▶ [What you will do]
Read through the listing, and wherever a line holds the word "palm", return it.

▶ [Exercise data]
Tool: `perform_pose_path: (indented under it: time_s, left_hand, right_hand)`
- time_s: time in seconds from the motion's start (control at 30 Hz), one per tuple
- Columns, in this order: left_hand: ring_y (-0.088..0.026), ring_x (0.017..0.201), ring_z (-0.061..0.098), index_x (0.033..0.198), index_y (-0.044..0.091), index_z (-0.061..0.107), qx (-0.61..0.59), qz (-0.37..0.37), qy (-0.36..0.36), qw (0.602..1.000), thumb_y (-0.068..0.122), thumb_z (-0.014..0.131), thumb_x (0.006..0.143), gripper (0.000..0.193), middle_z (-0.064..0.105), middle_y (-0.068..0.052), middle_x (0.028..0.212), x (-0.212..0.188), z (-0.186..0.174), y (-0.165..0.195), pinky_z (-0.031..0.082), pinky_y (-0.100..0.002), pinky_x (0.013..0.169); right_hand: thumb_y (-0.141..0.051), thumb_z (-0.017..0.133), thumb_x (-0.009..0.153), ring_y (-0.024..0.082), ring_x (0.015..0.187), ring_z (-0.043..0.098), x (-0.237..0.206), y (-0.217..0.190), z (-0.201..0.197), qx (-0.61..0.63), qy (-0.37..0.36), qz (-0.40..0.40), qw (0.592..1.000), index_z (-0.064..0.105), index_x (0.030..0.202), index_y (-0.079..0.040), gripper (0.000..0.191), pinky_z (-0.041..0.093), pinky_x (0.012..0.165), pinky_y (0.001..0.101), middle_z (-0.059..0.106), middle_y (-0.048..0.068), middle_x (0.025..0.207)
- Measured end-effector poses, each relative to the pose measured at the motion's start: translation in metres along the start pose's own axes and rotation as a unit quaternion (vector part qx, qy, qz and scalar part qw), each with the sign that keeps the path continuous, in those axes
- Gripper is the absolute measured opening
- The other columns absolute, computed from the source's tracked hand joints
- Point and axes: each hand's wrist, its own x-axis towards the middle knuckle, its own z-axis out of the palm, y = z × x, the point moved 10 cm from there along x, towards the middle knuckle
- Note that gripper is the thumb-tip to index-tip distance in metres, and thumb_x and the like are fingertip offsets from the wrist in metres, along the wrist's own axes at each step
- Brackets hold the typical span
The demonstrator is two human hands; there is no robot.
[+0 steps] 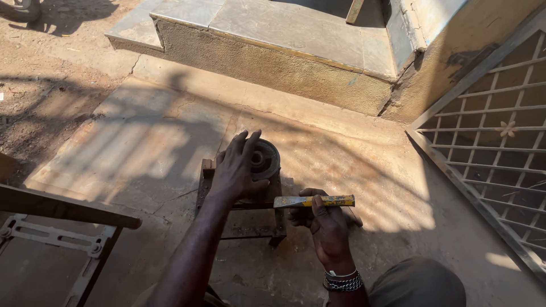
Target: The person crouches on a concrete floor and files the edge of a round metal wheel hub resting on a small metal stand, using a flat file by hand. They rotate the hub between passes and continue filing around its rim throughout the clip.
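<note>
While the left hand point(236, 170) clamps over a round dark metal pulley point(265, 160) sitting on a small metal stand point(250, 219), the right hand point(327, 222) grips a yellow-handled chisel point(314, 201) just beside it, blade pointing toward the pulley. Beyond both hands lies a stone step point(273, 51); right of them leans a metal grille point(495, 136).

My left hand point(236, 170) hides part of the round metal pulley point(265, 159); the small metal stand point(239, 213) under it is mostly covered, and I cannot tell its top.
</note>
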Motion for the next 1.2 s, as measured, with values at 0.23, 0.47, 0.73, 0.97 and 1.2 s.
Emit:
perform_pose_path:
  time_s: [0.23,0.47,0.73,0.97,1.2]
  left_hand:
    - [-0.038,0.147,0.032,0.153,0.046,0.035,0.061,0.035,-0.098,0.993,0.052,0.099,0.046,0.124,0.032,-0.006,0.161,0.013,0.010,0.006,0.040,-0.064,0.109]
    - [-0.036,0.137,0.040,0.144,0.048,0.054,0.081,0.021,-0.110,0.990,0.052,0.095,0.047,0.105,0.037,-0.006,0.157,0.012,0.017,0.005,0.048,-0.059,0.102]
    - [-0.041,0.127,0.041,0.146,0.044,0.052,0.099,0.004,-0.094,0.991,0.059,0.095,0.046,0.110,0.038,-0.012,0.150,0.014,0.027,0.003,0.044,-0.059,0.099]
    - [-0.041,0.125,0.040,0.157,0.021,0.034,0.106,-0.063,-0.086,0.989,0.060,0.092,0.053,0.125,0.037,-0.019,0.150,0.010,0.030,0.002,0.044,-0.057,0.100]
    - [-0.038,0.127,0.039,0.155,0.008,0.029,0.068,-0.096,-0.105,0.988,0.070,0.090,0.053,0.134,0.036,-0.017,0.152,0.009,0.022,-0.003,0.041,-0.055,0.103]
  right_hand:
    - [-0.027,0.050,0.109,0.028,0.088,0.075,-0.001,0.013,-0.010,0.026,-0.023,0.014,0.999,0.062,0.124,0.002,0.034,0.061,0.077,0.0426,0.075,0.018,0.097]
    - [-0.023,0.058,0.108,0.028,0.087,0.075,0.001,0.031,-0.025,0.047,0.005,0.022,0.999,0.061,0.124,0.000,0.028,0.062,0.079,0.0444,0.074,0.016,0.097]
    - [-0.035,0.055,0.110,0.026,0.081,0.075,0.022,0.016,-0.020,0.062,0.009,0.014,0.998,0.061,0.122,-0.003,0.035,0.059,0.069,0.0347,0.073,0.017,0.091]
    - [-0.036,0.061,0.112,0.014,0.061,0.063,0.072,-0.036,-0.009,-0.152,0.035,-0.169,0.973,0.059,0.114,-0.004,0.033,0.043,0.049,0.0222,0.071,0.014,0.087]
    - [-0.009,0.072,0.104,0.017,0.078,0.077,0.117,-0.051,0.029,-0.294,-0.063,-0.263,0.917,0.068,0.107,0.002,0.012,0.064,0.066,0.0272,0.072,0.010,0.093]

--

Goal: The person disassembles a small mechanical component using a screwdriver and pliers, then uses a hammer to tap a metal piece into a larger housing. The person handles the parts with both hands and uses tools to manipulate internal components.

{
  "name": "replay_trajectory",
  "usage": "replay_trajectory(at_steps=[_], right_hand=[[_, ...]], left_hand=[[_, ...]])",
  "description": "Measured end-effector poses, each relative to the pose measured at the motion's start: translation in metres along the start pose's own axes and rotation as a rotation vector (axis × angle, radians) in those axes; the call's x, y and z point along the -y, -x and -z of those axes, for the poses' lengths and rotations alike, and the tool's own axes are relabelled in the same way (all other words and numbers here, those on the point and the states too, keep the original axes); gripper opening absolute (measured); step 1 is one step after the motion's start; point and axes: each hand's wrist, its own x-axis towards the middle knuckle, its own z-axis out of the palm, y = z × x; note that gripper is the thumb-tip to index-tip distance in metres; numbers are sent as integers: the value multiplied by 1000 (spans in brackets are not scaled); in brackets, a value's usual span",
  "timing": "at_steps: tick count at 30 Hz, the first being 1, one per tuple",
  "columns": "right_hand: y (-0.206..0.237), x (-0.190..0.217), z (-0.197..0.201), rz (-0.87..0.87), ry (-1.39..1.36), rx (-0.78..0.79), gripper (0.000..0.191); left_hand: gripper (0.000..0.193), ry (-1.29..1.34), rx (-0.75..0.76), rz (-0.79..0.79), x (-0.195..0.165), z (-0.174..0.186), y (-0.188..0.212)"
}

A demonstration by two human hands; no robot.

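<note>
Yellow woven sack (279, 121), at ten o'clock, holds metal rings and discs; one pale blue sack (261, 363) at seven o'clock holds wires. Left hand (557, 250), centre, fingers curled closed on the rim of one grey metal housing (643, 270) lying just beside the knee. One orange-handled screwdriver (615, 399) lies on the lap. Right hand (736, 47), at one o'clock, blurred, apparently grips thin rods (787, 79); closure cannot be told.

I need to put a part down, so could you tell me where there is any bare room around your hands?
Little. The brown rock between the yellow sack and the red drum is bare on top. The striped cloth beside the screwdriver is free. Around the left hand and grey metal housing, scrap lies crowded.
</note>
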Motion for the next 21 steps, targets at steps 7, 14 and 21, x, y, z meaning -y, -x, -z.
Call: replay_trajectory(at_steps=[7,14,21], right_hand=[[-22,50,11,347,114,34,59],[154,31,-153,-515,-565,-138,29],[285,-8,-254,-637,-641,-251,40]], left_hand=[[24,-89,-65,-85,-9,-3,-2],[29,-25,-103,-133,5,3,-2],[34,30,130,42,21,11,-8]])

▶ [Written response]
- Point and axes: each hand's wrist, its own x-axis towards the middle knuckle, its own z-axis out of the palm, y = z × x, the point moved 10 cm from there along x, towards the middle knuckle
  "description": "Measured end-effector poses, each relative to the pose measured at the motion's start: translation in metres along the start pose's own axes and rotation as a rotation vector (axis × angle, radians) in those axes; the call's x, y and z point along the -y, -x and -z of those axes, for the poses' lengths and rotations alike, and the tool's own axes are relabelled in the same way (all other words and numbers here, those on the point and the states too, keep the original axes); gripper opening absolute (measured); step 1 is one step after the motion's start; point and axes: each hand's wrist, its own x-axis towards the middle knuckle, its own z-axis out of the palm, y = z × x; note that gripper is the thumb-tip to index-tip distance in metres; numbers are sent as integers: the value multiplied by 1000 (spans in brackets are not scaled); in brackets, a value's usual span",

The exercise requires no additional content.